▶ [SOURCE MATERIAL]:
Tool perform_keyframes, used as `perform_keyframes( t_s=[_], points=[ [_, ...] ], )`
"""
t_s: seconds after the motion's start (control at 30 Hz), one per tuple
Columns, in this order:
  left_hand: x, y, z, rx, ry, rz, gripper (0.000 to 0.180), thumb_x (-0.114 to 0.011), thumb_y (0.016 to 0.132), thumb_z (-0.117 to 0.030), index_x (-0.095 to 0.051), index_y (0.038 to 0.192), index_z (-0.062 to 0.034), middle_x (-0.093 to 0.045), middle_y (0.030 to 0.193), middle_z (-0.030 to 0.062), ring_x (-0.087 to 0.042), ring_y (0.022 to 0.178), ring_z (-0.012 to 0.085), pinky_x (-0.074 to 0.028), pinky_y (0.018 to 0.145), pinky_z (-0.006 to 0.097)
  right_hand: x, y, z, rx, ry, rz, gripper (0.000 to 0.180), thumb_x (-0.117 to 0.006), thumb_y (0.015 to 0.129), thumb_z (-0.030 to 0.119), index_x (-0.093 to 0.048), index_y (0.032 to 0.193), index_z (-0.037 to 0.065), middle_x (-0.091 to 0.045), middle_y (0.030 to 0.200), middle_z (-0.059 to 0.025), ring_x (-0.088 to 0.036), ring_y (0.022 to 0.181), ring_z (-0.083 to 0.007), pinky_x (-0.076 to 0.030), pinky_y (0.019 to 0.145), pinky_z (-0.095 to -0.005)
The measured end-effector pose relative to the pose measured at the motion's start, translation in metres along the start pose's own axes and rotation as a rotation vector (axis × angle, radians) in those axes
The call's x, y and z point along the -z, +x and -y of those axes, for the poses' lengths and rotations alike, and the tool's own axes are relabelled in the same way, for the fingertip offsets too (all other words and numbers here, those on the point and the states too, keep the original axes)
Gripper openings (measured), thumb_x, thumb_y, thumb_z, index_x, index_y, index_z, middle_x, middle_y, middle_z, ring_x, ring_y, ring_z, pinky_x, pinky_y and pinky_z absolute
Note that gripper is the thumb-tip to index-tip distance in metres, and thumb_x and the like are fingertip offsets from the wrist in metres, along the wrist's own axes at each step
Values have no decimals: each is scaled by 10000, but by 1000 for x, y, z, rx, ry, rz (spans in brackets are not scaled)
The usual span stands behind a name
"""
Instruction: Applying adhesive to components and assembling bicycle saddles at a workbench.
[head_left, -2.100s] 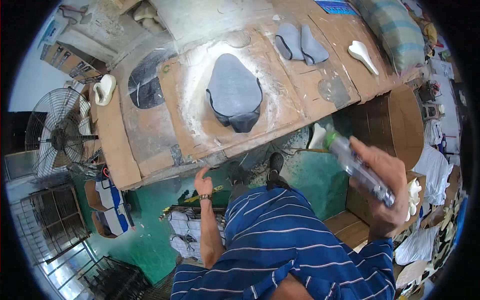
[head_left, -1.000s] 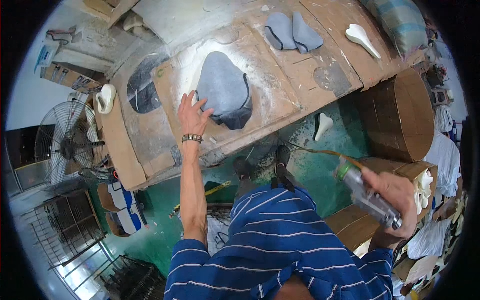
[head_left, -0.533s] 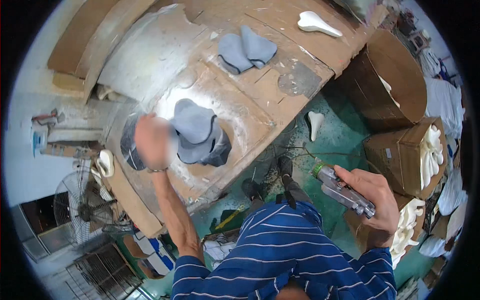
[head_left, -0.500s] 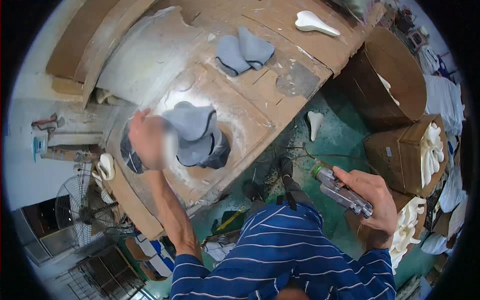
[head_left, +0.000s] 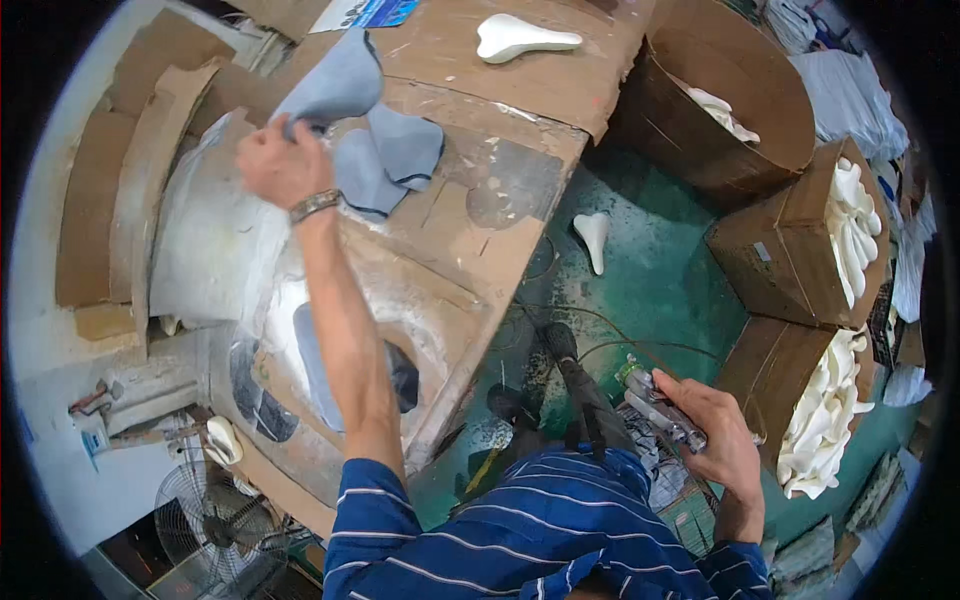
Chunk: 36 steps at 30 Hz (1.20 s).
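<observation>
My left hand (head_left: 285, 165) reaches over the far left of the worktable. Its fingers are closed on the edge of a grey fabric saddle cover (head_left: 340, 80), which is lifted and bent. Just right of it lie more grey covers with dark edging (head_left: 405, 145). Under my left forearm, on a white-dusted patch, is another grey cover (head_left: 318, 365), partly hidden by the arm. Low on the right, away from the table, my right hand (head_left: 722, 430) grips a metal spray gun (head_left: 665, 410) with a green ring at its front end.
A white bike saddle (head_left: 525, 40) rests on the cardboard-covered table (head_left: 450, 260). Another saddle (head_left: 592, 240) is on the green floor. Cardboard boxes (head_left: 765, 240) of white saddles stand at right, and a thin hose (head_left: 630, 345) crosses the floor. A fan (head_left: 215, 515) stands lower left.
My left hand has moved from beside the nearer covers to the far covers and lifted one. The spray gun stays in my right hand. The view has shifted.
</observation>
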<state>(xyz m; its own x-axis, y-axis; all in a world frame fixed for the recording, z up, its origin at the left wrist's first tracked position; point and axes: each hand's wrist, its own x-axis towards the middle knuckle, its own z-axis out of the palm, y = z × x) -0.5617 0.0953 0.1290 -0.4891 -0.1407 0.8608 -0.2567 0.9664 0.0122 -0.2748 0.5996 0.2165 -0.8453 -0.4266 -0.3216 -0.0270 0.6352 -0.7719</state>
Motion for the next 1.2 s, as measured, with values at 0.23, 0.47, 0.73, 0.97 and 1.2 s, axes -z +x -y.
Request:
perform_keyframes(
  t_s=[0.23,0.47,0.73,0.97,1.2],
  points=[
    [-127,-136,-138,462,-423,1108,840,-613,953,-289,-225,1585,105,-479,1535,307,-481,1409,457,-370,1188,512,1,1,-12,-108,-3,-40,813,-717,655,-90,-596,1445,59,-709,1113,-181,-667,1001,-436,-530,870,-449],
    [85,-341,-124,242,-997,1223,338,-655,951,-260,-733,1226,-80,-737,1182,189,-689,1119,381,-534,973,474,30,25,35,302,172,100,647,-785,769,122,-623,1356,-98,-692,931,-194,-706,819,-348,-553,747,-408],
    [354,-559,74,874,-327,1685,464,-632,931,-395,-709,1309,-136,-742,1204,161,-696,1108,383,-547,955,483,15,45,105,595,12,372,658,-799,740,104,-630,1340,-109,-707,838,-141,-690,694,-289,-551,622,-379],
    [517,-692,145,2083,-416,1469,185,-630,923,-218,-735,805,-121,-738,860,73,-722,806,187,-563,638,412,-26,46,152,645,-84,371,718,-778,751,139,-600,1412,-79,-706,870,-164,-693,723,-314,-542,642,-408],
    [529,-721,130,2345,-436,1133,151,-580,959,-120,-727,923,-109,-706,808,22,-671,654,165,-475,499,326,-95,27,217,643,-164,200,762,-739,749,374,-648,1372,-55,-676,851,-146,-684,738,-285,-518,699,-360]
  ],
)
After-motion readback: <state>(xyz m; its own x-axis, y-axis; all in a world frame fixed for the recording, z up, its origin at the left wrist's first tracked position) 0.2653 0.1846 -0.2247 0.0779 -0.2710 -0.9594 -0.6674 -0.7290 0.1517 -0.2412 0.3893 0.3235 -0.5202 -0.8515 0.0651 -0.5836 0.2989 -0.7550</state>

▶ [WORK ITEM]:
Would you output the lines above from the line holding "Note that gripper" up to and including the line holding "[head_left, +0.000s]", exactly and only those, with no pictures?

▶ [WRITTEN SOLUTION]:
Note that gripper is the thumb-tip to index-tip distance in metres, and thumb_x and the like are fingertip offsets from the wrist in metres, along the wrist's own axes at each step
Values have no decimals: each is scaled by 10000, but by 1000 for x, y, z, rx, ry, rz (spans in brackets are not scaled)
The usual span stands behind a name
"""
Instruction: Applying adhesive to components and assembling bicycle saddles at a workbench.
[head_left, -2.100s] 
[head_left, -1.000s] 
[head_left, -0.533s] 
[head_left, -0.500s] 
[head_left, +0.000s] 

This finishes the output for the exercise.